Disnayland

1K 18 2
                                    

Pov Louis
Pojechaliśmy na tydzień do mojego rodzeństwa które przeprowadziło się do innego domu. Po prostu nie chcieli mieszkać w tamtym starym, za dużo przykrych wspomnień.
Razem z Harry'm zajęliśmy pokój gościnny.

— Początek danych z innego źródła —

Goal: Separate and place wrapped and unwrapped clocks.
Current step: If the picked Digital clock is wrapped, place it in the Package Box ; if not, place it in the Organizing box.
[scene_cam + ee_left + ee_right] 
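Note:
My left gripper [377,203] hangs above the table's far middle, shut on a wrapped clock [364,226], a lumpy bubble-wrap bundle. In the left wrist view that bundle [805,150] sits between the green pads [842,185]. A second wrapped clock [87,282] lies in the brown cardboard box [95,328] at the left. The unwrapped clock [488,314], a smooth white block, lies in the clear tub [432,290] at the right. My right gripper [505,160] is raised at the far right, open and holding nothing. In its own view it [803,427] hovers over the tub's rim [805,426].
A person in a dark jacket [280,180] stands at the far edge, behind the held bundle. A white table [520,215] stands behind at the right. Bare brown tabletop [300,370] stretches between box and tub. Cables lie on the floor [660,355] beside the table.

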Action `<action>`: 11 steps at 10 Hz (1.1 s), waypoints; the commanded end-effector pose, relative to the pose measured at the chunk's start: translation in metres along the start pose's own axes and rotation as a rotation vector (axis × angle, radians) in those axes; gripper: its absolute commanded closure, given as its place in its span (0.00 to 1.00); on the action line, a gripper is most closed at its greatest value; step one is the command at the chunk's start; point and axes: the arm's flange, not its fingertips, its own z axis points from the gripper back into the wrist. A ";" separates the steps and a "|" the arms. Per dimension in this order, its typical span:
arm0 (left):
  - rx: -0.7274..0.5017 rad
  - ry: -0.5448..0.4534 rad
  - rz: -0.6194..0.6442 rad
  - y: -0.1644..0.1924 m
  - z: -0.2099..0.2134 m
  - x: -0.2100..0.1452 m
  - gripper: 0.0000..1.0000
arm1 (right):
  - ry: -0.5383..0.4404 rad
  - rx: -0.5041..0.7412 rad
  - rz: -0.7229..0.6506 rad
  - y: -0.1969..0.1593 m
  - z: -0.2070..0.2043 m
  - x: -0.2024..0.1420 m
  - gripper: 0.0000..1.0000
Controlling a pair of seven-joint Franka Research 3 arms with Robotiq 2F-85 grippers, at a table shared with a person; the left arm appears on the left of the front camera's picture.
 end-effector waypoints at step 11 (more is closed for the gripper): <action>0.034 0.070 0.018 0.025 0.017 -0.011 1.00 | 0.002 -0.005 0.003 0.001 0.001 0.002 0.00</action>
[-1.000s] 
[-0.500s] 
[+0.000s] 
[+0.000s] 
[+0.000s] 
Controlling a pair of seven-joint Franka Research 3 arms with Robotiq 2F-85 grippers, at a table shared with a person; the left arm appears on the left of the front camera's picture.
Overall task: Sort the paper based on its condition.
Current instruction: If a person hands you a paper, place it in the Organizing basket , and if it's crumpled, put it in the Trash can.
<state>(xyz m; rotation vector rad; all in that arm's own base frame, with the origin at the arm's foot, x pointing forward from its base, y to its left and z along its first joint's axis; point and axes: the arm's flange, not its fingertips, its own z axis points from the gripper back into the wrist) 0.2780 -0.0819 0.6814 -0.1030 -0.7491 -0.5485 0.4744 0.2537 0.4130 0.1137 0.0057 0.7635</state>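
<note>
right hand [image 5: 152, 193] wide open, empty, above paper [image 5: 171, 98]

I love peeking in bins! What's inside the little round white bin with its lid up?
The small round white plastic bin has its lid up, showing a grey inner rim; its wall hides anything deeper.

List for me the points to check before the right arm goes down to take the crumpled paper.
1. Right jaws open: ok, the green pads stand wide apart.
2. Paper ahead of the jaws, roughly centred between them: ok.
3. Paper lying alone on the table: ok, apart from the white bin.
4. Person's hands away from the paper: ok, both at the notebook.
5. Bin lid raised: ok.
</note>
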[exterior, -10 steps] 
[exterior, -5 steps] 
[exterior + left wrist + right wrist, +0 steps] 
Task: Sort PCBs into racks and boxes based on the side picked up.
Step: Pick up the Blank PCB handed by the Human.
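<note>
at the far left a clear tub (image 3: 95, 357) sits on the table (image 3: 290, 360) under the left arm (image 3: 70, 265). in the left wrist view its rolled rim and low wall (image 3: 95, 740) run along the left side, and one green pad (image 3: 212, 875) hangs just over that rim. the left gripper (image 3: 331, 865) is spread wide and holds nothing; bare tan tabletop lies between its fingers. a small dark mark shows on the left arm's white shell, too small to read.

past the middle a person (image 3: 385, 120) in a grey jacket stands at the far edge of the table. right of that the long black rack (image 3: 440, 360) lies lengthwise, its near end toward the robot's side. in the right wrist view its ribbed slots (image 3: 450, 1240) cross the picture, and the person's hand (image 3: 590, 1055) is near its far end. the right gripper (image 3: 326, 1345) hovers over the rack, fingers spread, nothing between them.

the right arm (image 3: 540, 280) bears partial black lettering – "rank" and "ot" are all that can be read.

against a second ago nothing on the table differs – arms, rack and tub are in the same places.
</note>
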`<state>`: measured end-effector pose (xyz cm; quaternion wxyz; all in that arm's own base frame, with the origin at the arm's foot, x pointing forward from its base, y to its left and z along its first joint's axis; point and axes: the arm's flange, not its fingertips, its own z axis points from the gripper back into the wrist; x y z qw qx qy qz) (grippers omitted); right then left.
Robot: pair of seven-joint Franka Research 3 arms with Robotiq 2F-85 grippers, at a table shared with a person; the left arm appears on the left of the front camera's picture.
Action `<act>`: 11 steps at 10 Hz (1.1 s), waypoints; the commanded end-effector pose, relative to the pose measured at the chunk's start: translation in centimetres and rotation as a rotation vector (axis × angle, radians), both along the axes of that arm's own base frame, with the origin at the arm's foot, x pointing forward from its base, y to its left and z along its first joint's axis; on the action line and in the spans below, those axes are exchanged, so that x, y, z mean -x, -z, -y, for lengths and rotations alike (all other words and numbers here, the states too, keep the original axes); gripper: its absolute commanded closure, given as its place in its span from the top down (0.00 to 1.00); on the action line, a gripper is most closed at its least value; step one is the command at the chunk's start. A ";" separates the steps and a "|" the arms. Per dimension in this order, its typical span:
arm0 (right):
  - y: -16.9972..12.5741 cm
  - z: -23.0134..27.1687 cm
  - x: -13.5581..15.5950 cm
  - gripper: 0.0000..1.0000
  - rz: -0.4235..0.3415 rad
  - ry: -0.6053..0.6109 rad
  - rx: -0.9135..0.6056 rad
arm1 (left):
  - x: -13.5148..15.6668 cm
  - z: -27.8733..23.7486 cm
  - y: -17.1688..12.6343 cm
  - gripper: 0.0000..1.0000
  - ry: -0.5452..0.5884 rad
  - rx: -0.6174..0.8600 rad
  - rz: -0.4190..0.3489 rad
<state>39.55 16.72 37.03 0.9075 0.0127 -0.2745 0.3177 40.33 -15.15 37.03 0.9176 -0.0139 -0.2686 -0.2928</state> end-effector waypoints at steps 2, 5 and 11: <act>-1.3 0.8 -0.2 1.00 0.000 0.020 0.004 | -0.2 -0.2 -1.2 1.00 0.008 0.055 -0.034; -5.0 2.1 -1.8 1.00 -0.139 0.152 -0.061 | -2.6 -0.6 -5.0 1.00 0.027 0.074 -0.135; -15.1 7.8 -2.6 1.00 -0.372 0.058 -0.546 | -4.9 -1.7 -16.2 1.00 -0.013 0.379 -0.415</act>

                                *
Rano do naszego pokoju wparowała Ernest i Doris.
Zaczęli skakać po łóżku.
- Lou wstawaj! Wstawaj!
Zamruczałem cicho ma znak że się obudziłem.
- Louis!!! - krzyknął Ernest
- Co? - odpowiedziałem zachrypiałem głosem, z lekkim wkurzeniem.
Doris przytuliła się i szepnęła mi do ucha.
- Zabierzesz nas do Disneylendu?
- Nie ma takiej opcji!
- Ale... Louis! Prosimy!
Zaczęli skakać po łóżku a Harry nadal spał.
- Prosimy!
- Nie! Przestańcie! Skoro Lottie nie chce was zabrać do ja tym bardziej! Nie i jeszcze raz nie!
- Harry nas zabierze!
- O nie on napewno się nie zgodzi.
Zeszli z łóżka i przeszli na jego prawą stronę.
- Harry. -Zaczęli szeptać.
-Tak?- Odpowiedział jeszcze z zamkniętymi oczami i zasypanym głosem.
- Pojedziemy do Disneylendu?
- Kiedy?
- Jutro albo Dzisiaj?
- Ok. A co na to wasz brat.
- Nie chce.
- Czekajcie ja to załatwi.
Odwrócił się do mnie pocałował w policzek i zaczął szeptać do ucha.
- Louis?
- Tak?
- Pojedziemy? Proszę! Tatusiu? Będziesz miał przez miesiąc czego sobie tylko zapragniesz.
- Wszystko powiadasz?
- Wszystko!
- To co dzieciaki? Rezerwuje bilety i lecimy?
- Możemy zatrzymać się u mojej mamy. - dodał Harry.
- Dzięki, dzięki, dzięki!
Rzucili się na nas i zaczęli skakać




Jeszcze jeden rozdział i koniec tej paskudnej książki. Może zacznę pisać jakieś tłumaczenie ale jeszcze nie wiem.
Wiem że miała być druga część ale nie czuje się dobrze w pisaniu książki.
Bardzo przepraszam z góry mama nadzieje że mi wybaczycie.